**REQUIREMENT:**
Starting at the line that contains "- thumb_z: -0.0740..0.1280" and ending at the line that contains "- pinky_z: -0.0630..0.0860", the lines below are to be given again exactly, with nothing added.

DATA RECORDS Start Marker

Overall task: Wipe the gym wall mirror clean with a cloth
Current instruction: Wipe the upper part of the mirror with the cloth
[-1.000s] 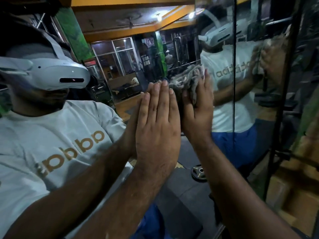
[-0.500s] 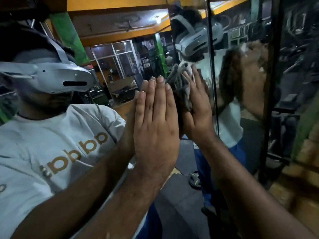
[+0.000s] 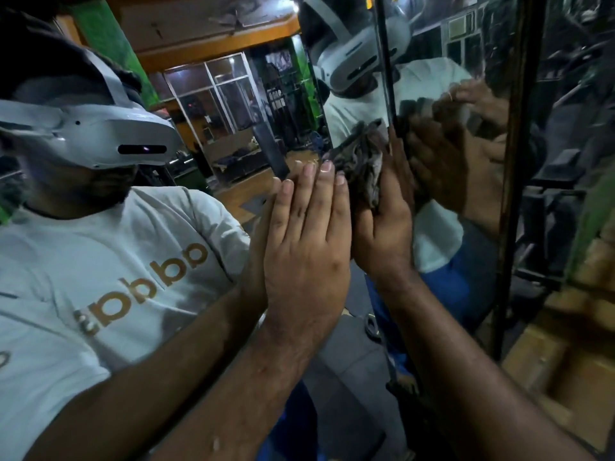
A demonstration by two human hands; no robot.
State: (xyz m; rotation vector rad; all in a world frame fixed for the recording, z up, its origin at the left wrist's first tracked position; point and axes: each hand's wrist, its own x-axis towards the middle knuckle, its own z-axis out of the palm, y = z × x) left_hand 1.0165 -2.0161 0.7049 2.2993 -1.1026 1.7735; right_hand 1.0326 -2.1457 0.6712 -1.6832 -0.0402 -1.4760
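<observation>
The wall mirror [image 3: 233,134] fills the view and reflects me in a white T-shirt and a headset. My left hand [image 3: 309,234] lies flat against the glass with its fingers straight and together. Just to its right, my right hand [image 3: 386,234] presses a crumpled grey cloth [image 3: 362,164] onto the mirror with straight fingers. The cloth bunches out above and to the left of those fingers, right at the vertical seam [image 3: 386,78] between two mirror panels. My palm hides part of the cloth.
A dark vertical frame strip [image 3: 512,161] divides the mirror further right. A weight plate [image 3: 371,324] on the gym floor shows in the reflection below my hands. Wooden boxes [image 3: 565,361] appear at the lower right.
My right hand and the cloth have slid rightward along the glass up to the panel seam. The left hand stays flat on the mirror. My head has turned a little.
</observation>
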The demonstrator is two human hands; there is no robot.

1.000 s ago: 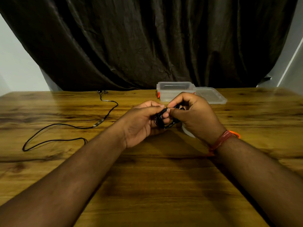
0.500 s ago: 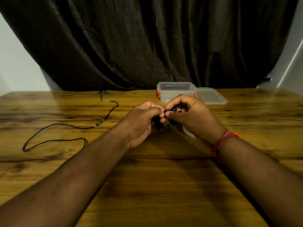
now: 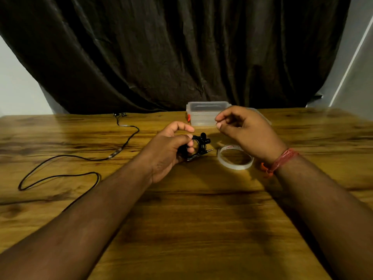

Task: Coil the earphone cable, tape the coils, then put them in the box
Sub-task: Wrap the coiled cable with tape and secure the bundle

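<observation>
1. Left hand (image 3: pixel 167 152) sits at bench centre, grip closed around the coiled earphone cable (image 3: pixel 198 146). Thumb lies across the top of the coil, fingers curl under it.
2. Coil is black and tight, with the earbuds poking out at its 12 o'clock and the jack plug sticking out at its 4 o'clock. The coil hangs just above the bench (image 3: pixel 191 219) or touches it; cannot tell which.
3. Right hand (image 3: pixel 244 130) is raised at 2 o'clock from the coil, apart from it. Fingers loosely curled, thumb and forefinger tips close together. Motion blur there; nothing visible between them, so the grip reads as released.
4. Tape roll (image 3: pixel 235 157) lies flat on the bench at 3 o'clock from the coil, just beside it, partly under the right wrist. Clear tape, with red print on the inner core.
5. Box (image 3: pixel 203 114) stands at 12 o'clock from the coil, near the bench's far edge. Clear plastic, orange latch on its left end, open top. Its lid (image 3: pixel 266 120) shows only as a sliver behind the right hand.
6. A second earphone cable (image 3: pixel 84 158) lies uncoiled on the bench at 9 o'clock, looping from the far edge toward the left forearm.
7. Red thread wristband (image 3: pixel 280 161) on the right wrist.
8. Dark curtain (image 3: pixel 181 53) hangs behind the bench.
</observation>
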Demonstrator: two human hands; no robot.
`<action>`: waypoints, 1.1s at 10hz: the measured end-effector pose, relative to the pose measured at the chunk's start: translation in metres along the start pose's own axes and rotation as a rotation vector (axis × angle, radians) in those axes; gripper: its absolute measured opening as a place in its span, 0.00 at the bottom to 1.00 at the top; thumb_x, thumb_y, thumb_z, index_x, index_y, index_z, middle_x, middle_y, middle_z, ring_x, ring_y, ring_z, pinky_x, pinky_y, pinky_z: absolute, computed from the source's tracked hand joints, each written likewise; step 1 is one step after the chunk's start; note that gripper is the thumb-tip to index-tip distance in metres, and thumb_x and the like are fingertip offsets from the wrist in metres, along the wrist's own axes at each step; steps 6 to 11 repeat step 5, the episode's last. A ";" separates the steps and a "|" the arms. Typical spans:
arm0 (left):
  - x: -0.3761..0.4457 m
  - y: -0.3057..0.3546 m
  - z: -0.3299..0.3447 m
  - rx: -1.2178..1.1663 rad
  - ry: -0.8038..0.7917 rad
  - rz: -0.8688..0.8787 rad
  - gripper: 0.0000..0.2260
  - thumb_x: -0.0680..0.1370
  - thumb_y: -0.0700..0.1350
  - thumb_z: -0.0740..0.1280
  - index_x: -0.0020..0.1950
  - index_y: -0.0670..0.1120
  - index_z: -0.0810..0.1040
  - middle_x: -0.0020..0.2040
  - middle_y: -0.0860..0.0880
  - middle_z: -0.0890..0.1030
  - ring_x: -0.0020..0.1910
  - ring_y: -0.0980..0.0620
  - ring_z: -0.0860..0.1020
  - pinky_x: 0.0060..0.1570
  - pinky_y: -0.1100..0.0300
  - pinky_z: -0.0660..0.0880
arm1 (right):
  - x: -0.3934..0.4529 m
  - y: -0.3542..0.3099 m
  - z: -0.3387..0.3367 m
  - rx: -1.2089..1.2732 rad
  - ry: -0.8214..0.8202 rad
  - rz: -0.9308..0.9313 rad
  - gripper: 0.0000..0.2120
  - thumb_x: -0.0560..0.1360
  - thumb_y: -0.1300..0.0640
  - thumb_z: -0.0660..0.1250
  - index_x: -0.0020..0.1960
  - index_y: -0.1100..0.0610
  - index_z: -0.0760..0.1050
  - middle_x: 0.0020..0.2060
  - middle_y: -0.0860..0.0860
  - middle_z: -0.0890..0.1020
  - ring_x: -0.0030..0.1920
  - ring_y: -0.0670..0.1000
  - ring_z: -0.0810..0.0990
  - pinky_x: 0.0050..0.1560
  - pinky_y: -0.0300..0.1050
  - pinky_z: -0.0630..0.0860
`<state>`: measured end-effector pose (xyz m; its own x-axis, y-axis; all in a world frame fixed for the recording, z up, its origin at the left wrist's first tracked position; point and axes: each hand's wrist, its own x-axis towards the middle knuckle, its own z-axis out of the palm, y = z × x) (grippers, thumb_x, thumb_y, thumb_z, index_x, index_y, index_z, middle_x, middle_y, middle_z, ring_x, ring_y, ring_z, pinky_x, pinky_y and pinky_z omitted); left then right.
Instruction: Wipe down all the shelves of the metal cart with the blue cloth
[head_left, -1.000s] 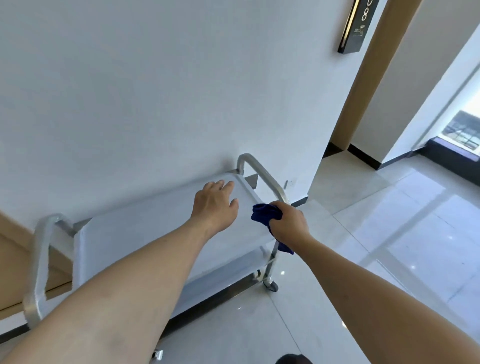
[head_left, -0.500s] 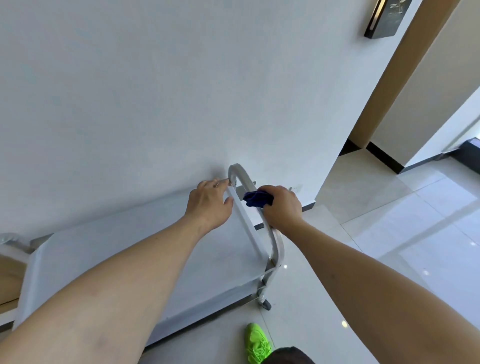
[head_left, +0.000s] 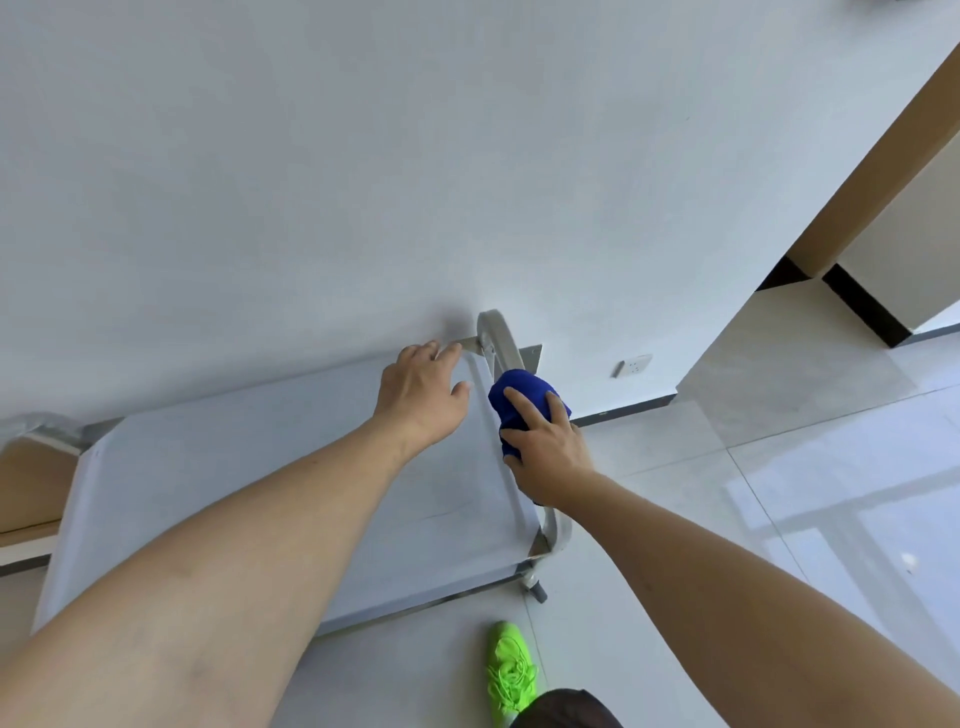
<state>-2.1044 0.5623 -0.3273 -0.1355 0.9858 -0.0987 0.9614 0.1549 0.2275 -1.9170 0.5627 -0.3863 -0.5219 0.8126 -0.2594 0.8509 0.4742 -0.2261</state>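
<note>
One white wall (head_left: 363, 182) fills most of the view, meeting a pale tiled floor (head_left: 779, 467) on the right. Against it stands the metal cart (head_left: 234, 493) — its flat top shelf runs from the left edge of the view to a curved tubular handle (head_left: 501, 338) at its right end. Both forearms reach in from below. At the shelf's far right corner the left hand (head_left: 423, 397) lies flat, fingers straight and holding nothing. Just beside it, the right hand (head_left: 545, 452) presses the bunched blue cloth (head_left: 519, 397) onto the handle rail at the shelf's right edge, fingers spread over the cloth and bent around it. Below the cart's near right corner — a caster (head_left: 537, 590) and a bright green shoe (head_left: 509, 670). A small wall socket (head_left: 635, 365) sits right of the handle.
</note>
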 end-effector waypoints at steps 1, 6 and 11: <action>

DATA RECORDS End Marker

**RESPONSE:**
  - thumb_z: -0.0740..0.1280
  - index_x: -0.0020..0.1950
  - index_y: -0.0670..0.1120
  - index_z: -0.0810..0.1040
  - middle_x: -0.0020..0.2040
  - middle_y: -0.0860..0.0880
  - middle_z: -0.0890..0.1030
  - ring_x: -0.0020..0.1910
  - ring_y: -0.0980..0.0620
  - ring_z: -0.0860..0.1020
  - pinky_x: 0.0060..0.1570
  - pinky_y: -0.1100..0.0300
  - pinky_z: -0.0660..0.0880
arm1 (right):
  - x: -0.3934..0.4529 m
  - y: -0.3542..0.3099 m
  - z: -0.3387..0.3367 m
  - rx: -1.2089..1.2732 rad
  - ry: -0.8214..0.8202 rad
  - rz: -0.9308..0.9313 rad
  - gripper: 0.0000..0.2120
  - thumb_x: -0.0560..0.1360
  - thumb_y: -0.1300..0.0640
  - thumb_z: -0.0660..0.1250
  - index_x: -0.0020..0.1960
  - index_y: -0.1100..0.0610
  - index_z: -0.0760..0.1050
  - middle_x: 0.0020..0.2060
  - middle_y: -0.0860..0.0860
  - middle_z: -0.0890..0.1020
  - ring_x: -0.0030..0.1920
  - ring_y: -0.0670..0.1000
  - ring_z: -0.0810..0.0990
  - pinky_x: 0.0050..0.1560
  - pinky_y: -0.0300..0.1050
  - pinky_z: -0.0630..0.0860

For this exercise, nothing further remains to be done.